Which lines of the entries below contain the string "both"? Copy each one.

─── DATASET RECORDS

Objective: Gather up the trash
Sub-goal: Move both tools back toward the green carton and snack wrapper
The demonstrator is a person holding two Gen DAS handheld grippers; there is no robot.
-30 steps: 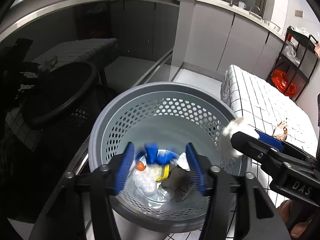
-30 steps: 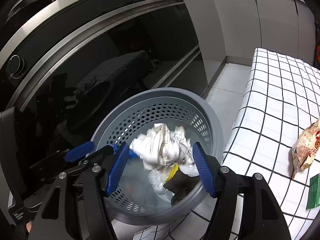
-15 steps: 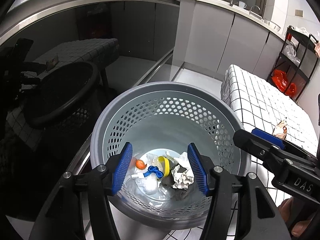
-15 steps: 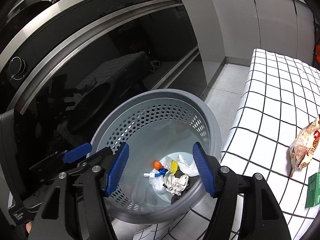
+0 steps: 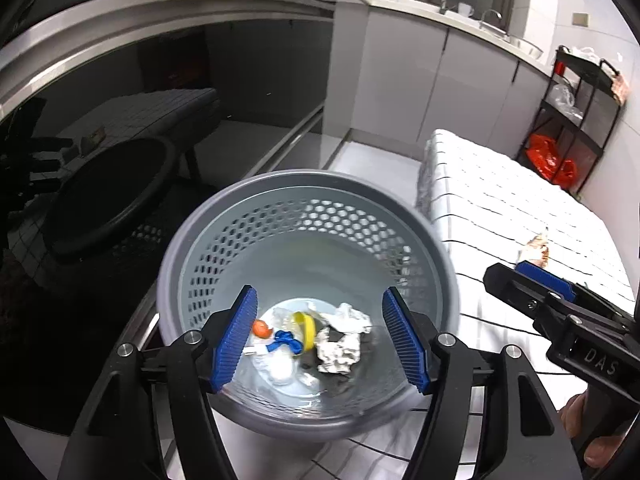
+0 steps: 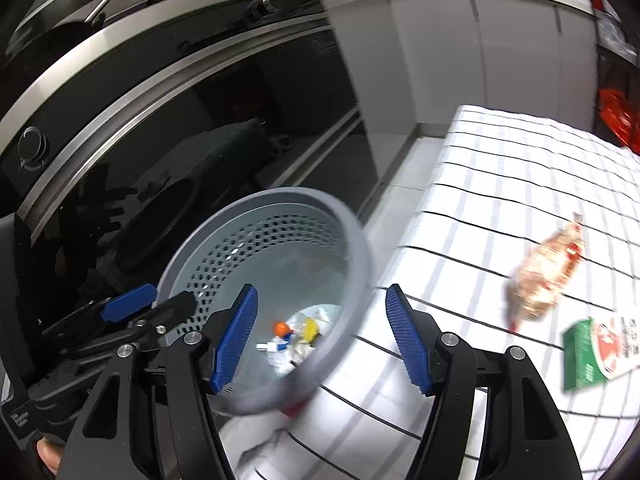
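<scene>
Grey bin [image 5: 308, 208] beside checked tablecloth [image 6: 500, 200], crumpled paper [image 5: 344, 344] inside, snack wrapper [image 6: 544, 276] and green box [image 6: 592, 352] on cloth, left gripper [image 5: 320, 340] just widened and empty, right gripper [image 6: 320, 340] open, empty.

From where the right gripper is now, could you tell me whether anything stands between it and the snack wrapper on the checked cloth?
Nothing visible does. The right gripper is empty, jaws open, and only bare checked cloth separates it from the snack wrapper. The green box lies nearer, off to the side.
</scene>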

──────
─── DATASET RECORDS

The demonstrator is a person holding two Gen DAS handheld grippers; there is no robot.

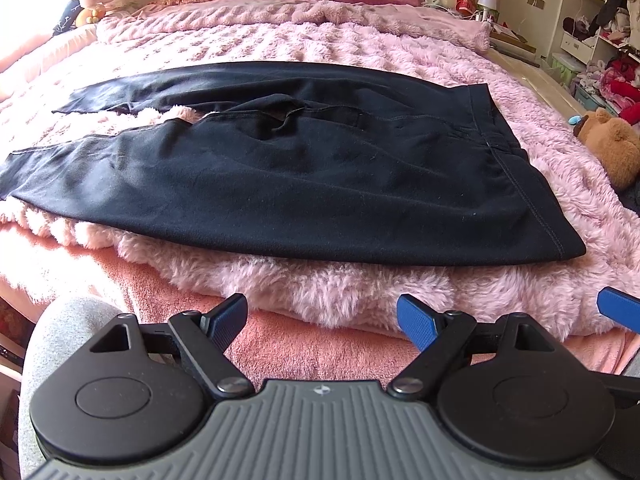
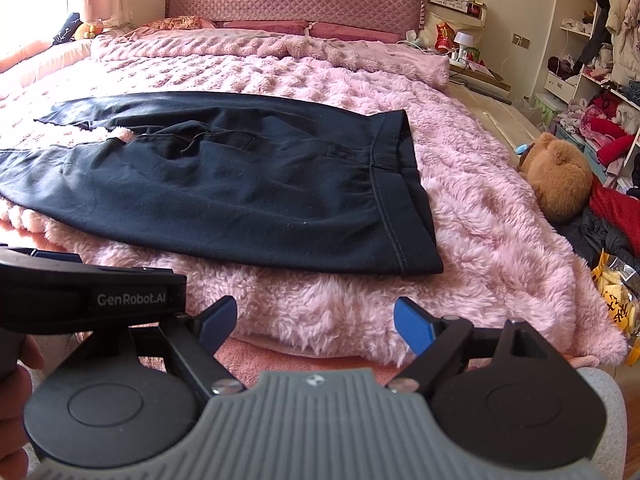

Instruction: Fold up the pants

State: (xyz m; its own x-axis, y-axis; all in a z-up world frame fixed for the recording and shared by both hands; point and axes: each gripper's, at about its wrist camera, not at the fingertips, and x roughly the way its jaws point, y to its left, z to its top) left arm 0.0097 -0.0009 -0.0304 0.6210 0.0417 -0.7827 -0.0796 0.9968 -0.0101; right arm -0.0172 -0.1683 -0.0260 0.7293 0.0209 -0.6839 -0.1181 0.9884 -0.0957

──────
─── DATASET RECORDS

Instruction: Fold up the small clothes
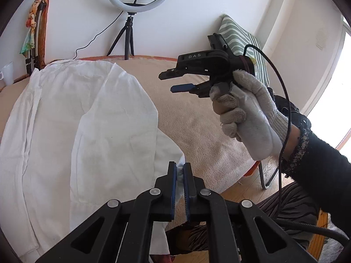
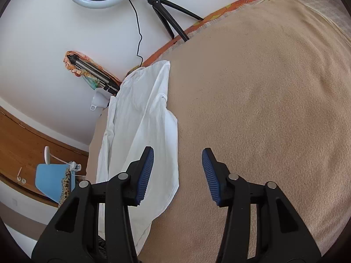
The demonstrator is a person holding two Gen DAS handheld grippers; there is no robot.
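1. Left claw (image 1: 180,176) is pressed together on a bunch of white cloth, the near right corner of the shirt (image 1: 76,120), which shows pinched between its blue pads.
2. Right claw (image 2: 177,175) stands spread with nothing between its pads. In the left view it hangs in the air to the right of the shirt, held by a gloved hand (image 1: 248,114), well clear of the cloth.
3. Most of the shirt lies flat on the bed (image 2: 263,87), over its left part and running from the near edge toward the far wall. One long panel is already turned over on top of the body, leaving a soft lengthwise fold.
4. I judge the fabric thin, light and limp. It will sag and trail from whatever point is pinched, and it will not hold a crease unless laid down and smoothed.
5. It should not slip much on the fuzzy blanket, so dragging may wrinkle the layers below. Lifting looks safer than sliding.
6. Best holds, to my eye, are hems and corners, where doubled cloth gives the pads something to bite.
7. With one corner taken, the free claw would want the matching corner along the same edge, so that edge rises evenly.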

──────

TASK ANSWER -
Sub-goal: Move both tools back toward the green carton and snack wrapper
State: (xyz m; its own x-axis, y-axis; all in a z-up world frame fixed for the recording and shared by both hands; point and axes: each gripper's, at about its wrist camera, not at the fingertips, and x roughly the way its jaws point, y to its left, z to its top) left arm 0.0097 -0.0009 -0.0304 0.6210 0.0417 -0.7827 -0.0796 0.9968 -0.0101; right arm -0.0172 -0.1683 -0.0260 0.7293 0.0209 -0.6839 -0.1181 0.9884 -0.0957

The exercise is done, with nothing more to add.